Verdict: REFUTED (worse than baseline)

Caveats: - Cross-market data not available for the test period - Large holder positioning proxied through price patterns only - Ensemble model still underperformed simple baselines - Information revelation hypothesis not supported

MLflow Experiment: FAMILY_STORAGE_INFORMATION_ASYMMETRY Artifacts: CV results saved as csv files

HE Notes

  • Created 2025-08-18 focusing on INFORMATION ASYMMETRY not physical processes
  • Key innovation: Exploits revelation patterns over 2-6 week windows
  • Differentiator: Unlike failed storage families, focuses on information timing advantages
  • All variants use ONLY REAL DATA from repository interfaces
  • Critical validation periods: 2024 Q4 crisis, 2023 Q1 quality issues
  • Expected 10-15% improvement through information lead time advantages

Decision Log

2025-08-18: Initial Run - All Variants REFUTED

Summary: All three variants of the storage information asymmetry hypothesis were refuted. Models performed worse than the simple persistent baseline.

Key Findings: 1. Data Limitations: CBS storage volume data was not available in the expected format.
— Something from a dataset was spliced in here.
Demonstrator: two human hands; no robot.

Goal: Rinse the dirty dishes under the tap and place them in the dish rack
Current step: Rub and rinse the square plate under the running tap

Had to use price volatility as proxy for storage releases, which likely doesn't capture true information signals. 2. Baseline Strength: The persistent baseline (random walk) proved remarkably strong for 4-week ahead predictions, suggesting limited predictability from information asymmetry features. 3. Missing Cross-Market Data: International price data (BE/DE) had no overlapping observations with the test period, limiting cross-market information flow analysis. 4. Weather Data Issues: Connection problems prevented incorporation of temperature/humidity stress features for quality deterioration modeling.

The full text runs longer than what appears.